▶ _Problem to solve_
Print only the lines below, from the very first to the one containing "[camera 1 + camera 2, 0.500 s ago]", exactly as they stand. Do not print pictures.

▶ _Data shown_
++++

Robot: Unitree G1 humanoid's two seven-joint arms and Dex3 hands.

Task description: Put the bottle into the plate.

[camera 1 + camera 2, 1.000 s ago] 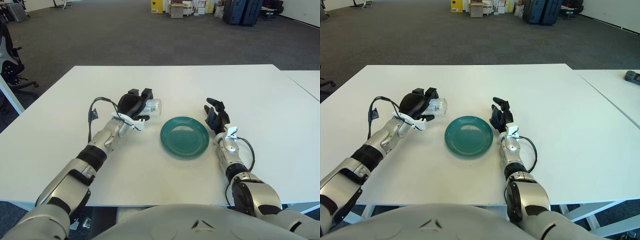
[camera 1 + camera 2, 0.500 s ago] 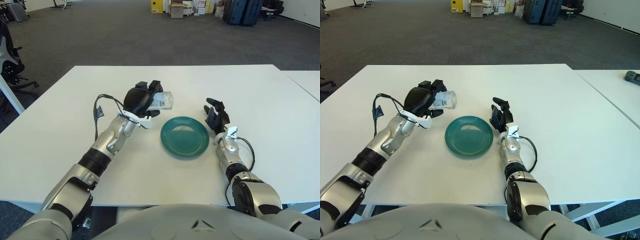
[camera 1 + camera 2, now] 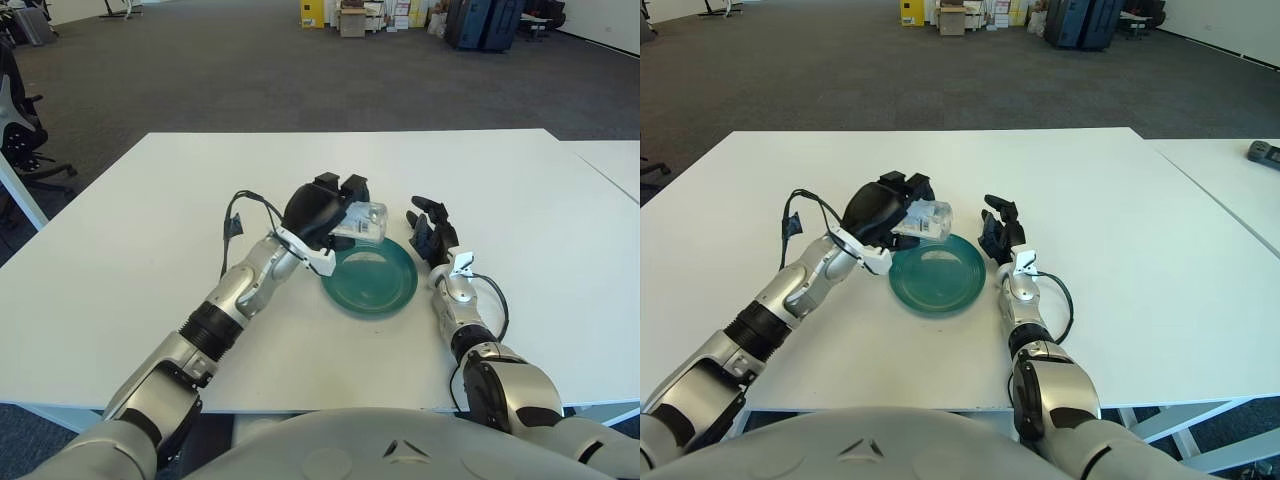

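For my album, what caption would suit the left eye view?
Left hand carries a clear bottle over the teal plate's far edge; right hand rests beside it.

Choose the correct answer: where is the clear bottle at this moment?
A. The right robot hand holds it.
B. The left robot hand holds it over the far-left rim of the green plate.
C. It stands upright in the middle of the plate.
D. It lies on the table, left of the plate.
B: the left robot hand grips the bottle on its side over the rim of the plate, while the right robot hand rests beside the plate, holding nothing.
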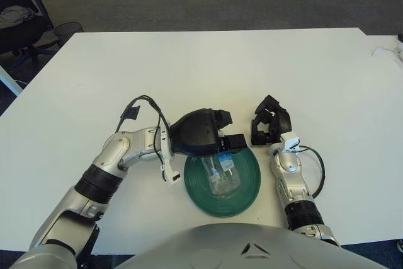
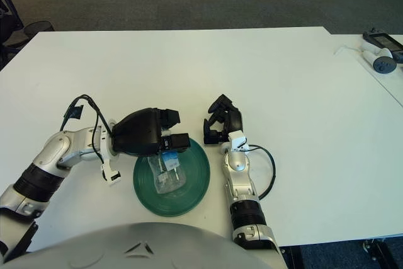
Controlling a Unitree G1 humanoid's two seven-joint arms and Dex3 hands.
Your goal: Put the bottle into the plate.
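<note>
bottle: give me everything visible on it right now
The bottle is small, clear plastic, with a blue-and-white label near its top. It lies tilted inside the green plate, its lower end on the plate's floor, its top end up by the left robot hand. That hand's fingers sit over the top end; whether they grip it cannot be told. The right robot hand shows beside the plate, apart from the bottle.

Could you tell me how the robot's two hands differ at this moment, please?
The left hand is over the far rim of the green plate, beside the clear bottle lying in it; the right hand is off the plate's right side, on the table, near nothing. Both are black.
</note>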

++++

▶ _Written solution_
Robot: Unitree G1 humanoid's two seven-joint arms and Dex3 hands.

Task description: Put the bottle into the plate.

[camera 1 + camera 2, 1.000 s ago] 
[camera 1 + camera 2, 0.500 s ago] 

The exercise is finished.